_What you need to do_
When "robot" occurs in a line of the material, copy that line.
--- START ---
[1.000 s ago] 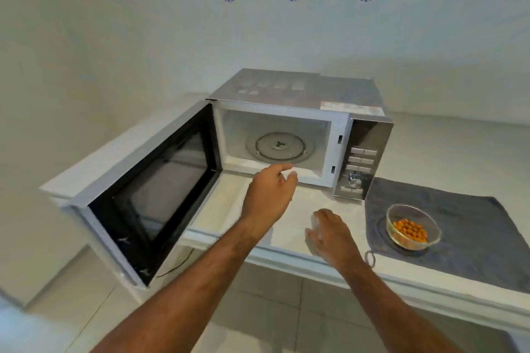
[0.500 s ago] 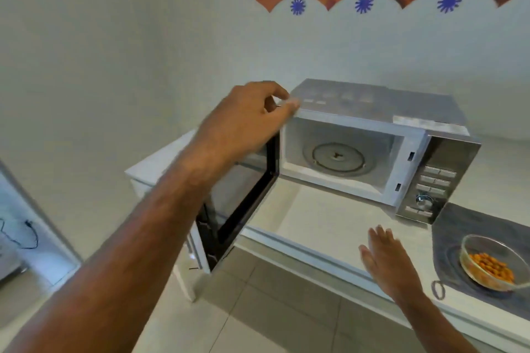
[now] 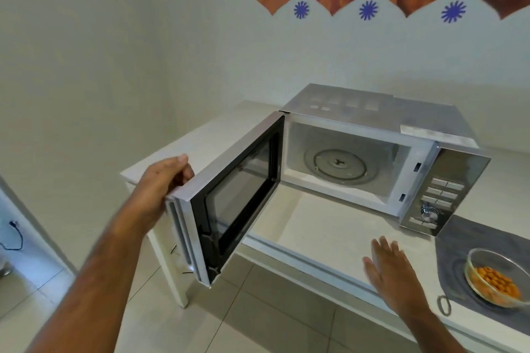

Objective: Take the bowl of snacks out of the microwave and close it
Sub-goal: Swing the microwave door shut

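Observation:
The silver microwave (image 3: 378, 114) stands on a white counter (image 3: 324, 226) with its door (image 3: 229, 198) swung wide to the left. Only the glass turntable (image 3: 339, 165) lies inside the cavity. My left hand (image 3: 163, 189) grips the door's outer top corner from behind, fingers curled over the edge. My right hand (image 3: 390, 272) hovers flat over the counter's front edge, fingers spread, holding nothing. The glass bowl of orange snacks (image 3: 496, 278) sits on a grey cloth (image 3: 484, 241) at the right, beside the control panel (image 3: 441, 195).
A dark elastic band (image 3: 444, 305) lies on the counter edge by the cloth. White walls close in behind and on the left. The tiled floor (image 3: 258, 309) lies below the open door. A cable hangs at the far left (image 3: 13, 235).
My left hand went from the microwave's opening out to the door's far corner and took hold of it. My right hand spread open. The view shifted left.

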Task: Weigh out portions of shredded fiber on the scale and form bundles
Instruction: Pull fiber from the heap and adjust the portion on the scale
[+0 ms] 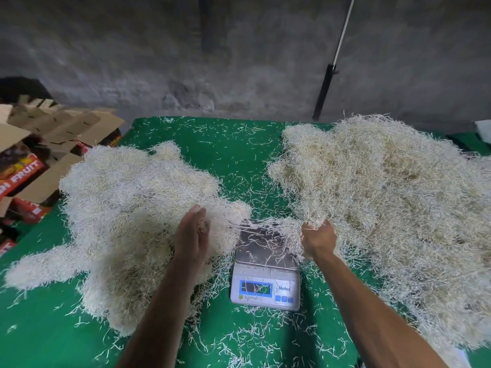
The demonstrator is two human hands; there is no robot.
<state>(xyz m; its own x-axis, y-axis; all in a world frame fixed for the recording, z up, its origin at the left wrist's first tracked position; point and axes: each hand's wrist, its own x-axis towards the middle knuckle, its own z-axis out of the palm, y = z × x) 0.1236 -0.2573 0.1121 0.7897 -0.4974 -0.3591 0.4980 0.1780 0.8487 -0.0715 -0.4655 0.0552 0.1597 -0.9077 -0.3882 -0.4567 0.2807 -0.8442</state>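
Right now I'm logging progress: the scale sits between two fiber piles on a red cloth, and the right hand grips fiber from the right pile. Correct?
One detail is off: the cloth is green, not red, as the head view shows. The rest holds: the scale sits between the left pile and right pile, and the right hand grips fiber from the right pile.

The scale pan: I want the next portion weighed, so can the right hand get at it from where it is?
Probably yes. The right hand grips fiber at the edge of the right pile, beside the scale pan, which carries only loose strands; nothing blocks the way.
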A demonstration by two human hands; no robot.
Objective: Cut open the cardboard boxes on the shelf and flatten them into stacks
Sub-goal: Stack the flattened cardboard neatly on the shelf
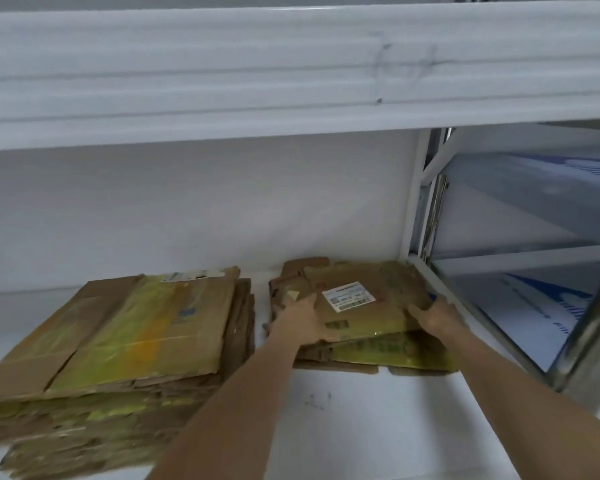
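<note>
Both hands on the top flattened box of the right stack, far right on the white shelf: left hand gripping its near-left edge with thumb over the top, right hand clasping its near-right corner, fingers curled under. Best to lower it level, square its edges to the sheets below, then press flat so nothing springs up. Tight on the right against the metal upright, open shelf nearer, left stack just beside, upper shelf overhead.
</note>
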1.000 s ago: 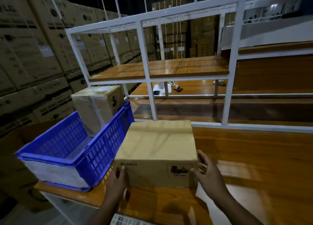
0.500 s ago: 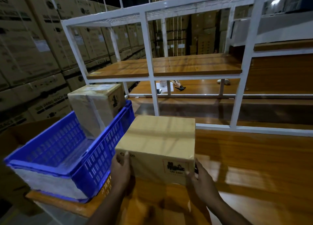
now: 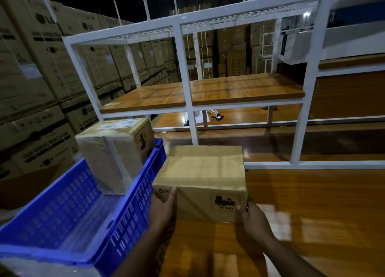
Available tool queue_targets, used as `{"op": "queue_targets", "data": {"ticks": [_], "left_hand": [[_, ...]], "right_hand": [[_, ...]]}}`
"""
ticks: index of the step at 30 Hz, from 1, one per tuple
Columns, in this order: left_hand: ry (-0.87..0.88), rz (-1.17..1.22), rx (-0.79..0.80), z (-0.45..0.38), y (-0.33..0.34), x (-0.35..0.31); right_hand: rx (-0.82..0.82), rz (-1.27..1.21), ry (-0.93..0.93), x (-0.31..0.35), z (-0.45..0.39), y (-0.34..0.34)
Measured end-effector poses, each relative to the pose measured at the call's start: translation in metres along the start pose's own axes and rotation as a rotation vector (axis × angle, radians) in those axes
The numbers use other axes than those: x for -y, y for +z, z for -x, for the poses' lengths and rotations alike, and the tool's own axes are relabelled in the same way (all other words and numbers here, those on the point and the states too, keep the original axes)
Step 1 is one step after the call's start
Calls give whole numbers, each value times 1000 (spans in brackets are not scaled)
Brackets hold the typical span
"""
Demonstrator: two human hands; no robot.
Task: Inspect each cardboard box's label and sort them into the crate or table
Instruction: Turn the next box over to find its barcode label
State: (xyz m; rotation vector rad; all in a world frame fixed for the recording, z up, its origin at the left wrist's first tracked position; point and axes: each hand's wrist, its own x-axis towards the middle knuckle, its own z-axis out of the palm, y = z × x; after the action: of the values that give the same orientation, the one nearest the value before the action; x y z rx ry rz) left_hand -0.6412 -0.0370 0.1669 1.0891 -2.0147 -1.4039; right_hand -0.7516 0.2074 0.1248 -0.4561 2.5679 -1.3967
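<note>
We cannot see the fingers of the left hand (image 3: 162, 209); they pass behind the left end of the cardboard box (image 3: 201, 183), and its thumb covers part of the print there, so the word beside the round mark cannot be read. The right hand (image 3: 255, 221) is blurred, its grip at the box's right corner unclear. On the box's label (image 3: 226, 202) only "UN" reads surely; the digits are too soft. The blue crate (image 3: 133, 210) is cut by the left and bottom edges at 8 o'clock. The small dark item (image 3: 217, 116) on the far shelf at 12 o'clock is too small to name.
</note>
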Motion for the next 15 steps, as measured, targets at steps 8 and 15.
{"op": "queue_targets", "data": {"ticks": [8,15], "left_hand": [[65,-78,91,-24,-2,14],[219,-280,-135,-6,4,1]], "right_hand": [[-16,95,22,0,-19,4],[-384,248,-78,24,1,8]]}}
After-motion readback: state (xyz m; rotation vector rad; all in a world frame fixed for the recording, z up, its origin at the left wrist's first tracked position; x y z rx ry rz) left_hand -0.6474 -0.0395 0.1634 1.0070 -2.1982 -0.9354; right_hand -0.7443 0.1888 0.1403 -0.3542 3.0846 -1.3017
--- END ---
_Output below_
The demonstrator is two human hands; there is no robot.
A demonstration by two human hands; no robot.
Demonstrator: two human hands; no robot.

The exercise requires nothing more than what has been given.